What you should do —
Could you return all of the listing below exactly, please?

Collected data —

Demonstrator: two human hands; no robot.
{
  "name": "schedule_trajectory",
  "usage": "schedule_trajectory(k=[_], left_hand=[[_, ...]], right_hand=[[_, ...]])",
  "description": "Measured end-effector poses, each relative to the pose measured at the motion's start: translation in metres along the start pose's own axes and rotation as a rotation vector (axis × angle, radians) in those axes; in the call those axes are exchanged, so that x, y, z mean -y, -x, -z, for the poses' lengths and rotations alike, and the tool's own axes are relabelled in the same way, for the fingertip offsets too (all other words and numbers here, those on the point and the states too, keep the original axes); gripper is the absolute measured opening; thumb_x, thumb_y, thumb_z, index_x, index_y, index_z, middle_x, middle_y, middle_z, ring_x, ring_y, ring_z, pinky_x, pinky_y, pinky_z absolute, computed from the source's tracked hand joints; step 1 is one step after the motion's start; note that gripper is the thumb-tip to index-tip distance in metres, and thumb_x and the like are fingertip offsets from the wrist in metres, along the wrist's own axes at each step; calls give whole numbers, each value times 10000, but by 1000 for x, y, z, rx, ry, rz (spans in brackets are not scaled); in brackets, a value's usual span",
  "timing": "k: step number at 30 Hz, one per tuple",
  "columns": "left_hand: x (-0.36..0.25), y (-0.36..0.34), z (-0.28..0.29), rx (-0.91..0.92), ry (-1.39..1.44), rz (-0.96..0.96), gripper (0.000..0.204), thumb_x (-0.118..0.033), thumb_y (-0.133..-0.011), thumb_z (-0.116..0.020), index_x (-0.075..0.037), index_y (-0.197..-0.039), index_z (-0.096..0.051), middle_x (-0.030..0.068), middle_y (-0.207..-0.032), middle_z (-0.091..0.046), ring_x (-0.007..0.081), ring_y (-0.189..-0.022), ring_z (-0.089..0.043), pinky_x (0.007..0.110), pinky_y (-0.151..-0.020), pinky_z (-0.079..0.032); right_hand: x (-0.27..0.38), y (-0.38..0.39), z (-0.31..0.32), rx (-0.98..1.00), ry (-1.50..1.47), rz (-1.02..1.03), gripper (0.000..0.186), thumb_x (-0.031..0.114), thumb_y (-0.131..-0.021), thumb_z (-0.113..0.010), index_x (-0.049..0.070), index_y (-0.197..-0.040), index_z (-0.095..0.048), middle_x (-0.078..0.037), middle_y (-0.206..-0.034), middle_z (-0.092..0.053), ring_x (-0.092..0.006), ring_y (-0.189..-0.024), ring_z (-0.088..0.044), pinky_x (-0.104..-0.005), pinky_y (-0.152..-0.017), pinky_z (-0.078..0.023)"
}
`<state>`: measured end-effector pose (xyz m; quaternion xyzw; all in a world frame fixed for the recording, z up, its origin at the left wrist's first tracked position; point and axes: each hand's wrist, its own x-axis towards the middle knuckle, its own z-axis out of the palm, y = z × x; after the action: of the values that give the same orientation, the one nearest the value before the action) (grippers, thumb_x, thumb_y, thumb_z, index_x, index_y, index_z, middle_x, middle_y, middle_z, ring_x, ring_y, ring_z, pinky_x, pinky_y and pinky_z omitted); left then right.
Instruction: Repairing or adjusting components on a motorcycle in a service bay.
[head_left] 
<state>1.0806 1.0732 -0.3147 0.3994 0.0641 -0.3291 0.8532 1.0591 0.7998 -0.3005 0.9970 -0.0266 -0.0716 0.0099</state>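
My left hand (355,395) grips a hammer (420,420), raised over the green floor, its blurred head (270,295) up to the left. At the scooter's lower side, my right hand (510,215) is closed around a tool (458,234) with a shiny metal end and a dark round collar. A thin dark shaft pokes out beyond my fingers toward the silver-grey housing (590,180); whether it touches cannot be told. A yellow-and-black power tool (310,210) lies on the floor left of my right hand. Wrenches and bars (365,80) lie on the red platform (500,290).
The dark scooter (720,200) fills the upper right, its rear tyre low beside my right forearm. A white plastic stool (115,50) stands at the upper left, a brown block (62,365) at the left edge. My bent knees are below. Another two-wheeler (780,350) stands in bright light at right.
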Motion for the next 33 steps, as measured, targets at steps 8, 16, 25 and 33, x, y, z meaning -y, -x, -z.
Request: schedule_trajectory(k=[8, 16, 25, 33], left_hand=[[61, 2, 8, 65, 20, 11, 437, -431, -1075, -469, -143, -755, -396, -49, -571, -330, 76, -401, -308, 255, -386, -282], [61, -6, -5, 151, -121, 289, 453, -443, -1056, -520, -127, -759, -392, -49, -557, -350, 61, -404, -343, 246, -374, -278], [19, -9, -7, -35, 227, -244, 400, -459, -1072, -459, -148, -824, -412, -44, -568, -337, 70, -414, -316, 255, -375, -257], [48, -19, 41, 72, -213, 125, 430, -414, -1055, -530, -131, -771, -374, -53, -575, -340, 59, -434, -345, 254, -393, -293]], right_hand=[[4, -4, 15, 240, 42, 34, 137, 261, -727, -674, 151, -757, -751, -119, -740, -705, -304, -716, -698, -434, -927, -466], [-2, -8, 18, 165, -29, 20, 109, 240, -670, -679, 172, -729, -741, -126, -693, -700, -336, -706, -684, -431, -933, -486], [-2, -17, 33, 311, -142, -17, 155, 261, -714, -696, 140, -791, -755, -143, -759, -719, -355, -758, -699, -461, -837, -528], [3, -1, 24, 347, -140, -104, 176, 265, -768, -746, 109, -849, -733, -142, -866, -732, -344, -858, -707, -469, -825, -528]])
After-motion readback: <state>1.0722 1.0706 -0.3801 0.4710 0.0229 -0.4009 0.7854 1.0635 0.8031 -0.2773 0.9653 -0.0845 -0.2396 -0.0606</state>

Answer to this problem —
Demonstrator: two human hands; no robot.
{
  "name": "schedule_trajectory",
  "usage": "schedule_trajectory(k=[_], left_hand=[[_, ...]], right_hand=[[_, ...]])",
  "description": "Measured end-effector poses, each relative to the pose measured at the motion's start: translation in metres along the start pose's own axes and rotation as a rotation vector (axis × angle, radians) in those axes; in the call those axes are exchanged, so that x, y, z mean -y, -x, -z, for the poses' lengths and rotations alike, and the tool's own axes are relabelled in the same way, for the fingertip offsets too (all other words and numbers here, those on the point and the states too, keep the original axes); gripper is the absolute measured opening; thumb_x, thumb_y, thumb_z, index_x, index_y, index_z, middle_x, middle_y, middle_z, ring_x, ring_y, ring_z, pinky_x, pinky_y, pinky_z absolute, computed from the source's tracked hand joints; step 1 is one step after the motion's start; note that gripper is the thumb-tip to index-tip distance in metres, and thumb_x and the like are fingertip offsets from the wrist in metres, along the wrist's own axes at each step; calls give whole numbers, each value times 10000, but by 1000 for x, y, z, rx, ry, rz (spans in brackets are not scaled); in brackets, a value's usual span",
  "timing": "k: step number at 30 Hz, one per tuple",
  "columns": "left_hand: x (-0.36..0.25), y (-0.36..0.34), z (-0.28..0.29), rx (-0.91..0.92), ry (-1.39..1.44), rz (-0.96..0.96), gripper (0.000..0.204), thumb_x (-0.118..0.033), thumb_y (-0.133..-0.011), thumb_z (-0.116..0.020), index_x (-0.075..0.037), index_y (-0.197..-0.039), index_z (-0.096..0.051), middle_x (-0.030..0.068), middle_y (-0.207..-0.032), middle_z (-0.091..0.046), ring_x (-0.007..0.081), ring_y (-0.189..-0.022), ring_z (-0.089..0.043), pinky_x (0.007..0.110), pinky_y (-0.151..-0.020), pinky_z (-0.079..0.032); right_hand: x (-0.27..0.38), y (-0.38..0.39), z (-0.31..0.32), rx (-0.98..1.00), ry (-1.50..1.47), rz (-1.02..1.03), gripper (0.000..0.186), thumb_x (-0.031..0.114), thumb_y (-0.131..-0.021), thumb_z (-0.113..0.010), index_x (-0.049..0.070), index_y (-0.197..-0.040), index_z (-0.095..0.048), middle_x (-0.078..0.037), middle_y (-0.206..-0.034), middle_z (-0.092..0.053), ring_x (-0.092..0.006), ring_y (-0.189..-0.024), ring_z (-0.088..0.044), pinky_x (-0.104..-0.005), pinky_y (-0.152..-0.017), pinky_z (-0.078..0.023)"
}
`<state>`: measured end-effector pose (xyz m; quaternion xyzw; all in a world frame fixed for the recording, z up, its origin at the left wrist's first tracked position; point and axes: each hand's wrist, its own x-axis towards the middle knuckle, its own z-axis out of the palm, y = z × x; after the action: of the values that give the same orientation, the one nearest the value before the action) (grippers, thumb_x, thumb_y, thumb_z, index_x, index_y, index_z, middle_x, middle_y, middle_z, ring_x, ring_y, ring_z, pinky_x, pinky_y and pinky_z omitted); left then right.
Instruction: Repairing or adjusting components on a motorcycle in a service bay.
[head_left] 
<state>1.0806 1.0732 -0.3147 0.3994 0.0641 -0.3291 0.8532 1.0591 0.7998 -0.3005 0.9970 -0.0266 -0.0716 0.0099</state>
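My left hand (355,395) grips a hammer (420,420), raised over the green floor, its blurred head (270,295) up to the left. At the scooter's lower side, my right hand (510,215) is closed around a tool (458,234) with a shiny metal end and a dark round collar. A thin dark shaft pokes out beyond my fingers toward the silver-grey housing (590,180); whether it touches cannot be told. A yellow-and-black power tool (310,210) lies on the floor left of my right hand. Wrenches and bars (365,80) lie on the red platform (500,290).
The dark scooter (720,200) fills the upper right, its rear tyre low beside my right forearm. A white plastic stool (115,50) stands at the upper left, a brown block (62,365) at the left edge. My bent knees are below. Another two-wheeler (780,350) stands in bright light at right.
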Motion for the next 33 steps, as measured, targets at steps 8, 16, 25 and 33, x, y, z meaning -y, -x, -z.
Request: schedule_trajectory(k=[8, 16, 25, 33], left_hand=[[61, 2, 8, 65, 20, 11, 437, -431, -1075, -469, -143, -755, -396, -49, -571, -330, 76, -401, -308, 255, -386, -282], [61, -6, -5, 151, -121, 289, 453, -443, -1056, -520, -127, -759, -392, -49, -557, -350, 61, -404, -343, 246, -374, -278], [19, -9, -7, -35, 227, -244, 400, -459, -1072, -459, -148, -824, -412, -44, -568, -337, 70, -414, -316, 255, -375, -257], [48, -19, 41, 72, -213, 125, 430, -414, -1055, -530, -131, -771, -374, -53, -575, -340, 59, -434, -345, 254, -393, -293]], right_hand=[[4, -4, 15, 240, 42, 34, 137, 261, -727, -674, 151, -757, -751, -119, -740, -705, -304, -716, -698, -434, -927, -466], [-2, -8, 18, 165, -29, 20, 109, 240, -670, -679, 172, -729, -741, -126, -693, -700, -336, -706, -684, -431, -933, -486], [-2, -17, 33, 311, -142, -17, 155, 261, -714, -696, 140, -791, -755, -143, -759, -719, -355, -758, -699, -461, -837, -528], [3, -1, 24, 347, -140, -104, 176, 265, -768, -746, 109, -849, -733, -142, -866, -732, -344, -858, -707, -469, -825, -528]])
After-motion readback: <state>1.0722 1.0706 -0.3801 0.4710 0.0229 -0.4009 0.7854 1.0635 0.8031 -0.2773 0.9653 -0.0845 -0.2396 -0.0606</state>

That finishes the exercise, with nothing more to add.